START Dataset content
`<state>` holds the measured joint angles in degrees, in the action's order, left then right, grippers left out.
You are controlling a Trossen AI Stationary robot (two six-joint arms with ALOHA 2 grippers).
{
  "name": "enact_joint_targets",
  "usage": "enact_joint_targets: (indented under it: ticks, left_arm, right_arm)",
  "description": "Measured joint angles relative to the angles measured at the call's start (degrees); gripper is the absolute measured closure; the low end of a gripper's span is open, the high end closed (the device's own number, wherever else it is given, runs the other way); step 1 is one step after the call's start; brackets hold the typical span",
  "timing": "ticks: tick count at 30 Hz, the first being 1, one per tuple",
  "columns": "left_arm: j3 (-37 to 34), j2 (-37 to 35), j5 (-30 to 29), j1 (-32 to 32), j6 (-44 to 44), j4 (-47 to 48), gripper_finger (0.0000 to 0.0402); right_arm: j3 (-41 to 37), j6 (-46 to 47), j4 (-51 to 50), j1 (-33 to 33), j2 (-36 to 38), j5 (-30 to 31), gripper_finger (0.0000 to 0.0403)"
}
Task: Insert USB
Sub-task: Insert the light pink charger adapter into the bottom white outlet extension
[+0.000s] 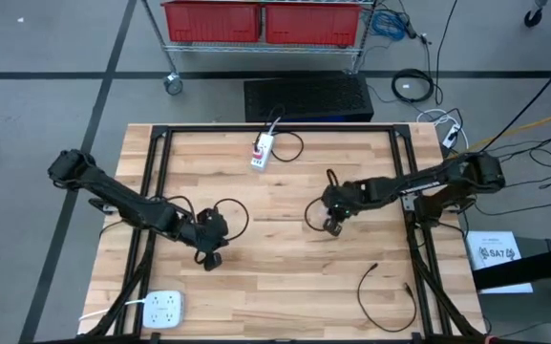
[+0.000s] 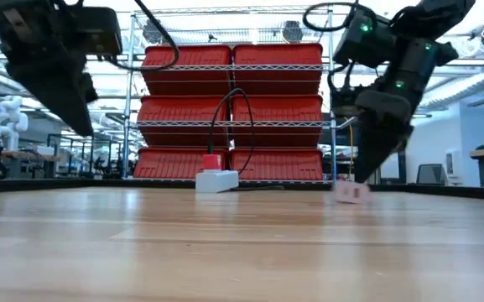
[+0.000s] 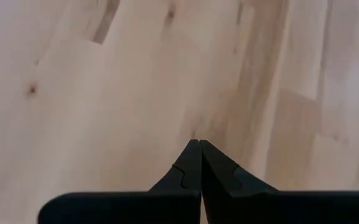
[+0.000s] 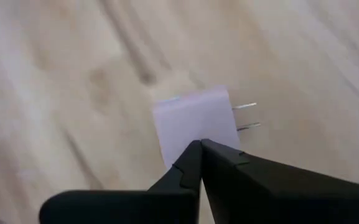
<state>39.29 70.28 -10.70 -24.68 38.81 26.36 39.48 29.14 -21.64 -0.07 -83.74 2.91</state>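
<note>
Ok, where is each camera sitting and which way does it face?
High: above the table, facing straight down; shows both arms, left hand, right hand.
Low: at table-top height, facing level across toward red bins; both arms hang in from above.
Left wrist: on left arm, facing bare wood past its shut fingers.
Right wrist: on right arm, facing a white plug past its shut fingers.
Shared: low and right wrist both show the plug.

Two dark jointed arms, left arm (image 1: pixel 122 199) and right arm (image 1: pixel 418 183), carry looping black cables; their fingers (image 3: pixel 195 174) are black, tapering, notched wedges.
</note>
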Motion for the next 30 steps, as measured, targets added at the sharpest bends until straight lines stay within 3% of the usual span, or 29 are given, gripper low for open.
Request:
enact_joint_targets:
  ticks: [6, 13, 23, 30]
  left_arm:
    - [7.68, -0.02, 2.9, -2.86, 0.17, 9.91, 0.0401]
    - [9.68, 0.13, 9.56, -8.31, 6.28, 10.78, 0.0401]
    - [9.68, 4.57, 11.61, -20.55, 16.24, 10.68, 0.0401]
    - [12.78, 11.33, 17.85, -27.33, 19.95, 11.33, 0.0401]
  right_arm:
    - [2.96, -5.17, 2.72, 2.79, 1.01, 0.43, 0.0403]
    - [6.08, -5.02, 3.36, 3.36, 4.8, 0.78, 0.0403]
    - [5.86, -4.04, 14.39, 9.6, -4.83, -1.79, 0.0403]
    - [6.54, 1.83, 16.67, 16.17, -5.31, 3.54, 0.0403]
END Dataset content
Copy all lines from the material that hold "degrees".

`<state>` holds the measured joint angles in degrees, in the action's order, left then right, grippers left out.
  "description": "Measured joint angles relative to the angles measured at the call's start (degrees); gripper is the absolute measured closure; the low end of a gripper's span is open, the high end closed (the device's own number, wherever else it is given, runs the other way); step 1 is one step after the call's start; brackets hold the typical span",

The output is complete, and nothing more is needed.